> **MATERIAL SHOWN**:
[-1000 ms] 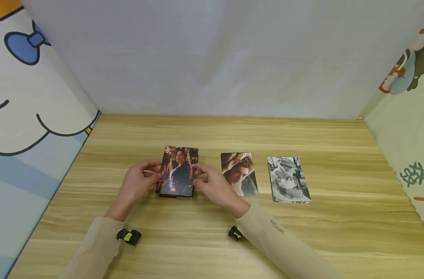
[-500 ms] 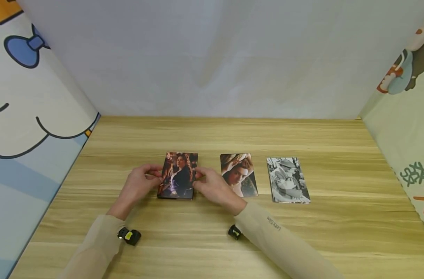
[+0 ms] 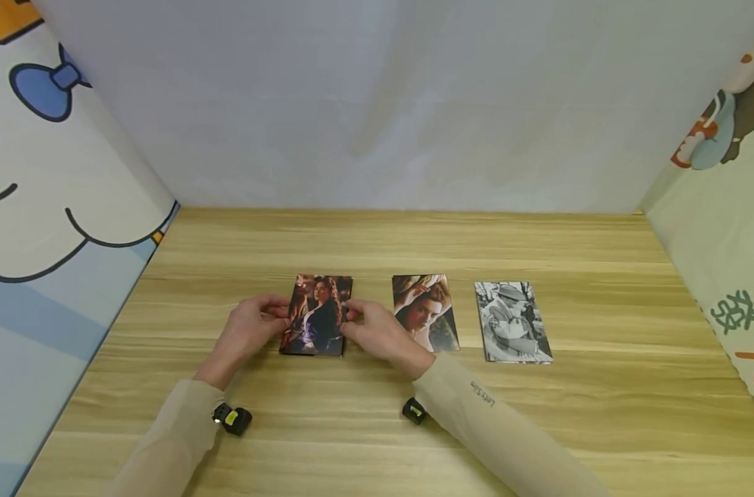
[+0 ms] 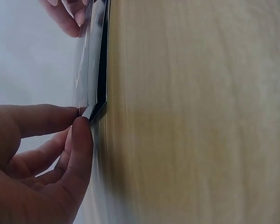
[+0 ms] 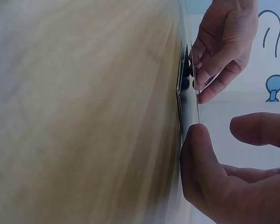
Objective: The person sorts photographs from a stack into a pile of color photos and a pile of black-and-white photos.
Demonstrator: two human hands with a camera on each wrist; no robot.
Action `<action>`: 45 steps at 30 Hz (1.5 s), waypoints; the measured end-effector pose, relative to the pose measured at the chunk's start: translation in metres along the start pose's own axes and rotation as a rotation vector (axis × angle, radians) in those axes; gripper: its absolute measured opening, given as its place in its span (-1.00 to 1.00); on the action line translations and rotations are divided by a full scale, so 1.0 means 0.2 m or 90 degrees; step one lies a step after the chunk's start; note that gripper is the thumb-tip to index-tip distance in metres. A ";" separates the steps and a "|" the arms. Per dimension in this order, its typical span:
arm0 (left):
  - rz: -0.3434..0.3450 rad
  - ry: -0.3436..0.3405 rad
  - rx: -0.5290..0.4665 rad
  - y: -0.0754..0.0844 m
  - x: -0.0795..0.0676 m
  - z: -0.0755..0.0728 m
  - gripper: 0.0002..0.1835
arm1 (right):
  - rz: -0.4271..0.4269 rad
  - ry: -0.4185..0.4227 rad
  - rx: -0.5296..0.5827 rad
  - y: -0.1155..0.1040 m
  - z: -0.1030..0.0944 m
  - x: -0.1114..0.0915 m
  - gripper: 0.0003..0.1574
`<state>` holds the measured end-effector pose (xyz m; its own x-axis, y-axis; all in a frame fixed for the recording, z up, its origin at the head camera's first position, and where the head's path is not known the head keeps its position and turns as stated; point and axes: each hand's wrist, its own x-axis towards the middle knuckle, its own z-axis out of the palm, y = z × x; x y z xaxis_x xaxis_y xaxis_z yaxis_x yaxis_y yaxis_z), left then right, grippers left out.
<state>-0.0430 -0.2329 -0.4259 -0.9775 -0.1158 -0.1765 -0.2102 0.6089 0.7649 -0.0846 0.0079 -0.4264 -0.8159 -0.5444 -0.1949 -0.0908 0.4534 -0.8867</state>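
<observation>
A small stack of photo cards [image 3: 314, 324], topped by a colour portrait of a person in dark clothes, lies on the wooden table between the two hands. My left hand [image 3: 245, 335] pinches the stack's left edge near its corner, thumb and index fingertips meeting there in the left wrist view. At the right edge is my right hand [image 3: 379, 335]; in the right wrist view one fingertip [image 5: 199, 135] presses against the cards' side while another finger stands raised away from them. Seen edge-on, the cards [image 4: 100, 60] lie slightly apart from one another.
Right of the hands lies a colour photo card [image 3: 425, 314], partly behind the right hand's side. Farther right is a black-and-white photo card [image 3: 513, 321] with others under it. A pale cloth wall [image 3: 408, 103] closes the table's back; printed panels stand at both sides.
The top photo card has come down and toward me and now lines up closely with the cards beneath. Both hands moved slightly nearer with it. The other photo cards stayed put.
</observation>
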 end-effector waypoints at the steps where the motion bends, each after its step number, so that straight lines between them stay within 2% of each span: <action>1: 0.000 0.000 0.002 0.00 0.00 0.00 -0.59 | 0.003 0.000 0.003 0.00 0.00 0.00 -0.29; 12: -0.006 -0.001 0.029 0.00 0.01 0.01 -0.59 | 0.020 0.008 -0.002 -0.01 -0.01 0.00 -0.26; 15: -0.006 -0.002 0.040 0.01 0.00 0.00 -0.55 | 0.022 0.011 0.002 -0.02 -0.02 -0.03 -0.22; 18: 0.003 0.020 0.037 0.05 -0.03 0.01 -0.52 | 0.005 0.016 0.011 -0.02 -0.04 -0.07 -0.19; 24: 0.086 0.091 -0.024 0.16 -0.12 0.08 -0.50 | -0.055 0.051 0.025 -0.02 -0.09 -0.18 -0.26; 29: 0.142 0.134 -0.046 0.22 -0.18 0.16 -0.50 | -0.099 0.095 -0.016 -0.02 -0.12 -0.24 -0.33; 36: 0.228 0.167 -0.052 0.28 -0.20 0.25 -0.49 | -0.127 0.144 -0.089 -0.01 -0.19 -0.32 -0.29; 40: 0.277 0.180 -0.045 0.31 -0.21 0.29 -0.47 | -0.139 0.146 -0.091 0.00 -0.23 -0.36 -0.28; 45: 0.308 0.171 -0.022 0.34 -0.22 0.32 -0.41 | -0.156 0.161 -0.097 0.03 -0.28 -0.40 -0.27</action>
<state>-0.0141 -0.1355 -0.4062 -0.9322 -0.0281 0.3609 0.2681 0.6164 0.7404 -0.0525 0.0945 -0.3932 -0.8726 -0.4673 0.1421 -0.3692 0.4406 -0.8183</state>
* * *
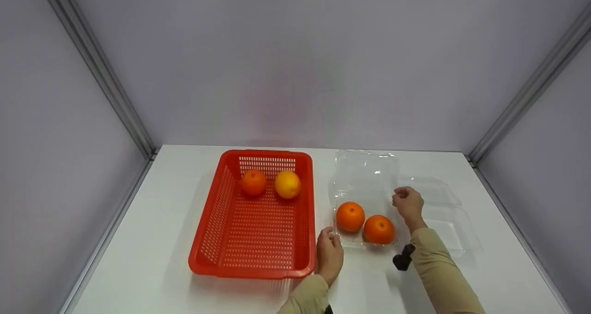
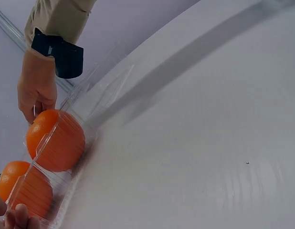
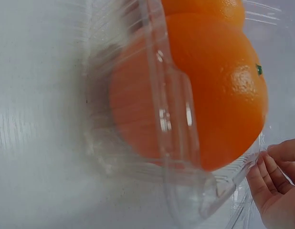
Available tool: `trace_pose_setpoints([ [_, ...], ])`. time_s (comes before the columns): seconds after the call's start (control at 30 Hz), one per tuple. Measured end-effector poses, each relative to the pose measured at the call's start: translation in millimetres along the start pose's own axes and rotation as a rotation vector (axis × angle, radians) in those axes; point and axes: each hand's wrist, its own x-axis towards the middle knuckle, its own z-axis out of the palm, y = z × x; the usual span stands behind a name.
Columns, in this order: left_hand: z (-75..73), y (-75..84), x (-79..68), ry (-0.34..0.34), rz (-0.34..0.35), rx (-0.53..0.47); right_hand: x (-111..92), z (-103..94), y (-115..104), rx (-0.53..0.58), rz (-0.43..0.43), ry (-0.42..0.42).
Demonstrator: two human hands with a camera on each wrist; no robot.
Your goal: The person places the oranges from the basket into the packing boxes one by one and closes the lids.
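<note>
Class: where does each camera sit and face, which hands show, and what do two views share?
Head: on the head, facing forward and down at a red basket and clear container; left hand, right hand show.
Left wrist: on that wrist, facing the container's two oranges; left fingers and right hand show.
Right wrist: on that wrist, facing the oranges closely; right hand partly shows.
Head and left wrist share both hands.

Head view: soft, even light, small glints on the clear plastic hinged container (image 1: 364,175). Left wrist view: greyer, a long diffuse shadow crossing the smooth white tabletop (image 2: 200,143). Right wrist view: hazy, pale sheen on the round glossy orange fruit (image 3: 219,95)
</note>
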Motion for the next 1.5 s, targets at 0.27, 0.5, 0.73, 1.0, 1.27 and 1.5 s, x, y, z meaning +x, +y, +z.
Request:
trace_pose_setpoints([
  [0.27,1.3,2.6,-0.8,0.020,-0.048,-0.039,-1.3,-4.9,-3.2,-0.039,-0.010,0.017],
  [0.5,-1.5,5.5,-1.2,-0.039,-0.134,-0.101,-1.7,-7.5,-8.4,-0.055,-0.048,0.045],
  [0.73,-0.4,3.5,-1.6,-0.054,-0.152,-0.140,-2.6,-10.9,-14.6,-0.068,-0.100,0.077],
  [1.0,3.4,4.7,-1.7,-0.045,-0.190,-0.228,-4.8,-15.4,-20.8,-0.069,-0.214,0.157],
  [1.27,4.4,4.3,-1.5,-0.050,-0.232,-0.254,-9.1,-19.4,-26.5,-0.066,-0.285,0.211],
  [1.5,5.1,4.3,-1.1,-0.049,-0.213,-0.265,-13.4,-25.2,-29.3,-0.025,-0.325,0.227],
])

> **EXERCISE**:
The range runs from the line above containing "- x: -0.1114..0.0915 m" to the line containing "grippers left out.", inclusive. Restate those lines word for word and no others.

> **ANSWER TO THE EXERCISE**:
  - x: -0.1114..0.0915 m
  - gripper: 0.0003..0.1574
`<state>` holds the measured end-effector pose (xyz m; its own x-axis, y-axis; all in a frame fixed for the recording, z up, its origin at the head camera's first position, and where the head's path is not known the head keeps its position and turns as stated; point and axes: each hand's wrist, its own x-axis towards the middle knuckle, its own z-axis out of the palm, y = z × x; x y z xaxis_x xaxis_y xaxis_z yaxis_x yaxis_y yaxis_z), left then right, grippers left out.

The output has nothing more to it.